* _To do_: From the entries, copy each line that includes "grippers".

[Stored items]
════════════════
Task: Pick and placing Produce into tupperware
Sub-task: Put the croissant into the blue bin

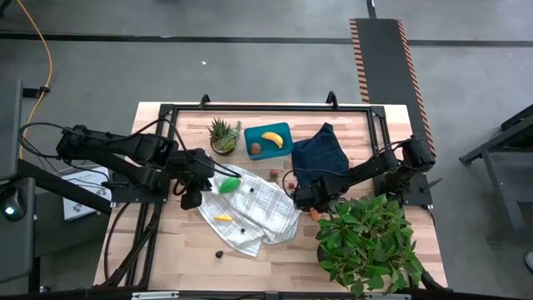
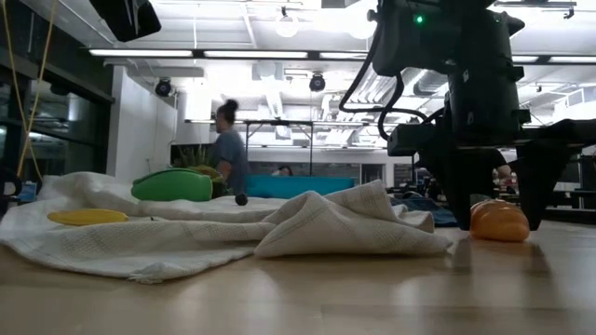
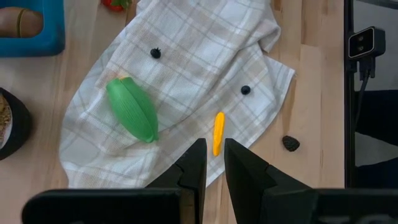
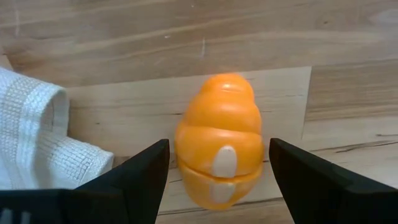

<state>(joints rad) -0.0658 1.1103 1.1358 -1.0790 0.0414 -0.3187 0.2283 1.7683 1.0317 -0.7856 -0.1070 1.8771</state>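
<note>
Checked towel (image 1: 254, 212), navy cloth (image 1: 321, 154), 2 plants (image 1: 222, 135).

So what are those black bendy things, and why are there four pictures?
They are two robot arms, each ending in a two-finger pincher called a gripper. One picture looks down from above, one looks across at table height, and two come from cameras on the arms' wrists. On the wooden table lies a checked cloth with a green veggie, a small yellow piece and tiny dark berries. The blue tupperware already has a banana and a brown piece in it. The right gripper is open with its fingers on either side of an orange toy fruit, not squeezing yet. The left gripper hangs above the cloth, nearly closed, holding nothing.
</note>
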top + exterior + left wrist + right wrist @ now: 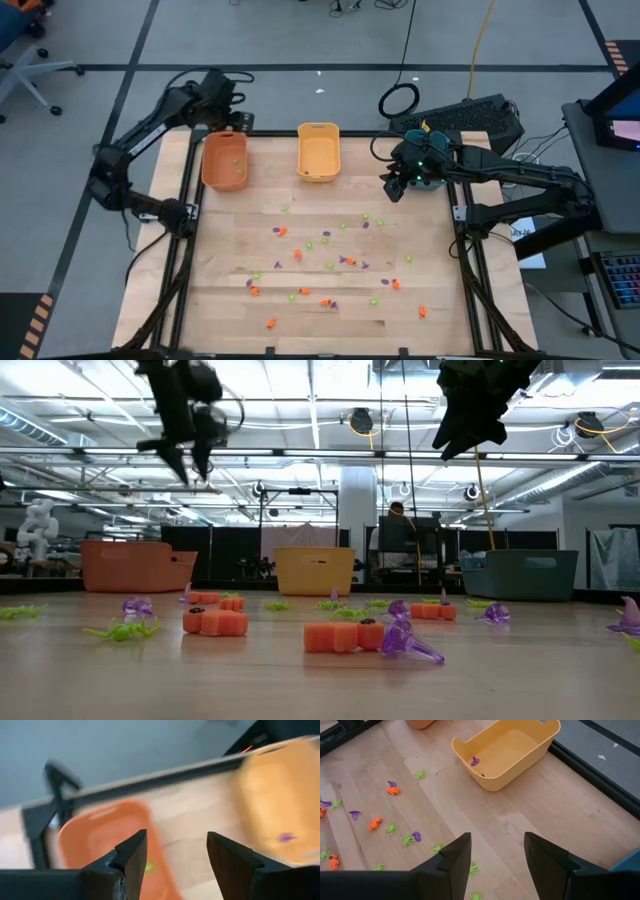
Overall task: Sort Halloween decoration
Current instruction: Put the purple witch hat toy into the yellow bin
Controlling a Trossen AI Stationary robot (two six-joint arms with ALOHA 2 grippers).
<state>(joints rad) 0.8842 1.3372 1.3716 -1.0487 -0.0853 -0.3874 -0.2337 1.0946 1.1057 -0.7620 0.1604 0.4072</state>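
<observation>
High view had the table [220,300] framed whole, arms at both far corners. Three bins sat along the far edge: orange bin [224,160] on the left, yellow bin [318,151] in the middle, teal bin [520,574] on the right, mostly hidden under the right arm from above and clear only in the low view. Left end effector [228,108] hung over the far end of the orange bin, fingers apart, nothing between them; its wrist view looked down into that bin, where a green trinket [149,867] lay on the floor. Right end effector [393,186] hovered beside the teal bin, just off the yellow bin's right side, fingers also apart and empty. Trinkets [330,265] in orange, green and purple were scattered loose over the middle and near half of the table, well apart from the bins. A few green ones lay in the orange bin, and one purple trinket [475,761] lay in the yellow bin.
</observation>
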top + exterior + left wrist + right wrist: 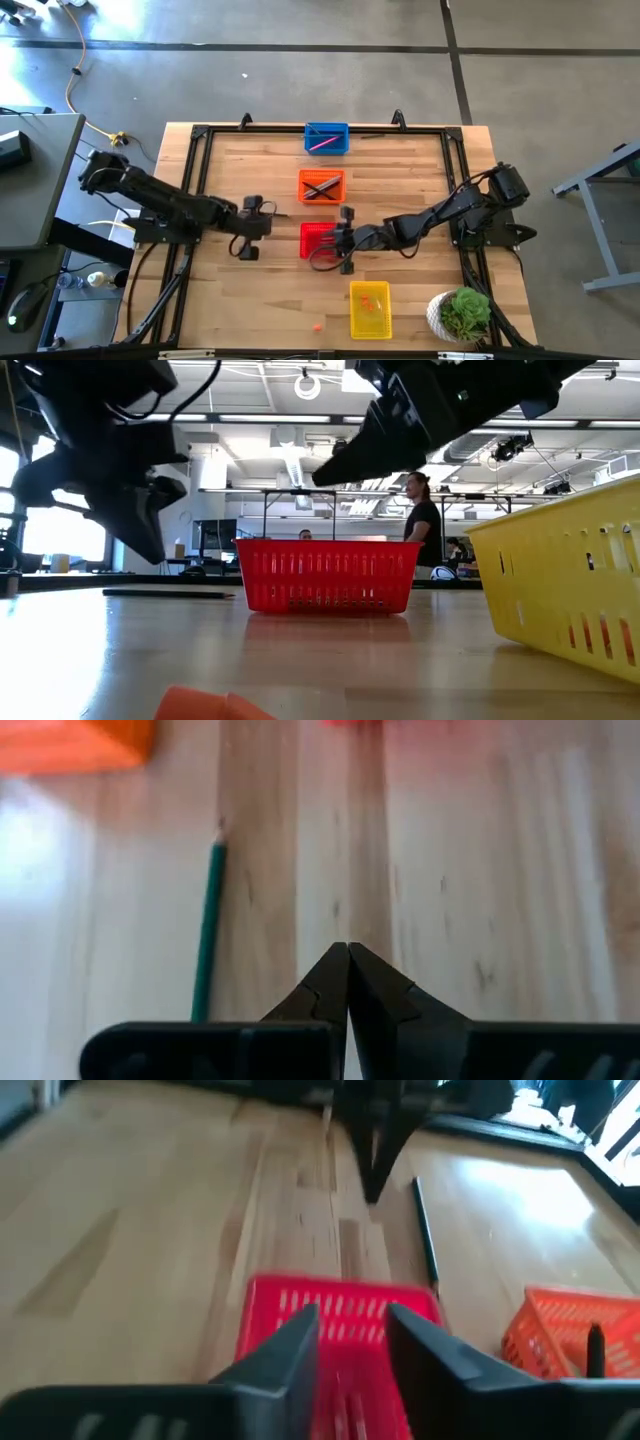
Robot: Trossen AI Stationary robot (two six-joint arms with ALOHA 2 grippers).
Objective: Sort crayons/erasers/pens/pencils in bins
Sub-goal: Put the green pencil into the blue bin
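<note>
Four bins stand down the table's middle: blue (326, 138) farthest, then orange (321, 186), red (316, 240) and yellow (369, 308) nearest. My right gripper (350, 1335) hangs open above the red bin (340, 1305), nothing between its fingers. My left gripper (347, 960) is shut and empty just left of the red bin, its tip above the wood. A green pencil (208, 930) lies flat on the table beside it. An orange-red eraser (317, 326) lies on the wood left of the yellow bin.
The blue bin holds a pink stick (322, 144) and the orange bin dark sticks (320, 188). Small orange bits lie in the yellow bin. A potted plant (460, 314) stands at the near right corner. Bare wood lies left and right of the bins. A person (422, 520) stands in the room behind.
</note>
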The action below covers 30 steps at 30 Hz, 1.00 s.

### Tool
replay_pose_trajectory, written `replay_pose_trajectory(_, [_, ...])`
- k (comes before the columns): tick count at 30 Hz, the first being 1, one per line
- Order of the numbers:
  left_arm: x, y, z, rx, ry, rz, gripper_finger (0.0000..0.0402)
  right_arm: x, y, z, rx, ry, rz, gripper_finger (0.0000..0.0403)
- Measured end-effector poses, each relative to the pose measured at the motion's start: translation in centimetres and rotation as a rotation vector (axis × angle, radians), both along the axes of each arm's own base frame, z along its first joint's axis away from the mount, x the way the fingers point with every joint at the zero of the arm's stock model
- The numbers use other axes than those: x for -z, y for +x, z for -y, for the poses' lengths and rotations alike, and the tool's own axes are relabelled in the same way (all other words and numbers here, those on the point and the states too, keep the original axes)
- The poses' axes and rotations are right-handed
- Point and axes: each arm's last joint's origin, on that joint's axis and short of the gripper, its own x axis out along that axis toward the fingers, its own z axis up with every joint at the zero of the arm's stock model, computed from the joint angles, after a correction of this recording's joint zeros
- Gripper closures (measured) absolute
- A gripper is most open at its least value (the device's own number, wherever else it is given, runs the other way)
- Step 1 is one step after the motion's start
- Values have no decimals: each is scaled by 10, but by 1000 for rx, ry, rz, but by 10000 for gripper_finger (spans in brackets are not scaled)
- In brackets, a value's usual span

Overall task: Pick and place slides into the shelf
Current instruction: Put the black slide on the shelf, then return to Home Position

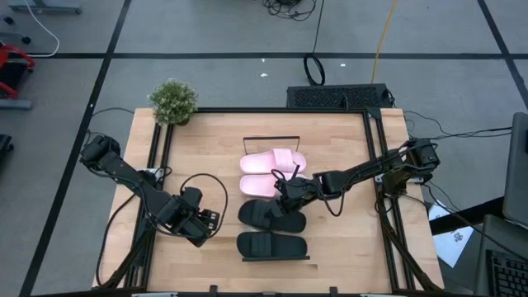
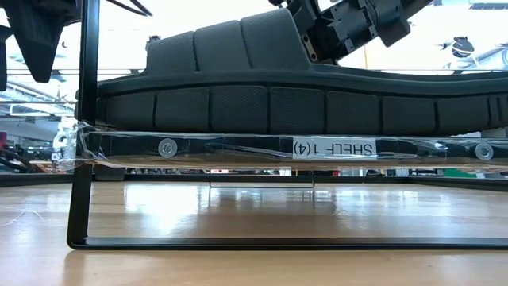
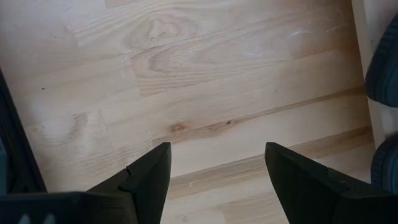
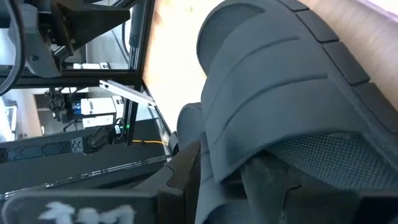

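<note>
- Right gripper (image 1: 289,191) at the strap end of a black slide (image 1: 272,215), fingers closed on the strap.
- That slide lies on the shelf (image 2: 238,148), between the pink pair (image 1: 272,173) and the second black slide (image 1: 272,245).
- Left gripper (image 1: 208,221) hovers over bare table (image 1: 346,247) left of the shelf, fingers (image 3: 146,180) apart, holding nothing.

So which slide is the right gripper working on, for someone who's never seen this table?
On the shelf down the table's middle lie four slides: two pink toward the plant, two black nearer the front. The right gripper is at the black slide next to the pink pair, not the front-most one.
</note>
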Motion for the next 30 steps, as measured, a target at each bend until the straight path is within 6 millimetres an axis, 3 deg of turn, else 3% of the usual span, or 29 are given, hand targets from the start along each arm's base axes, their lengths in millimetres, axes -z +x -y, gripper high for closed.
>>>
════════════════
* _Result of the task_:
Controlling a Trossen AI Stationary robot (two six-joint arms with ALOHA 2 grippers).
Robot: Trossen AI Stationary robot (two six-joint arms with ALOHA 2 grippers).

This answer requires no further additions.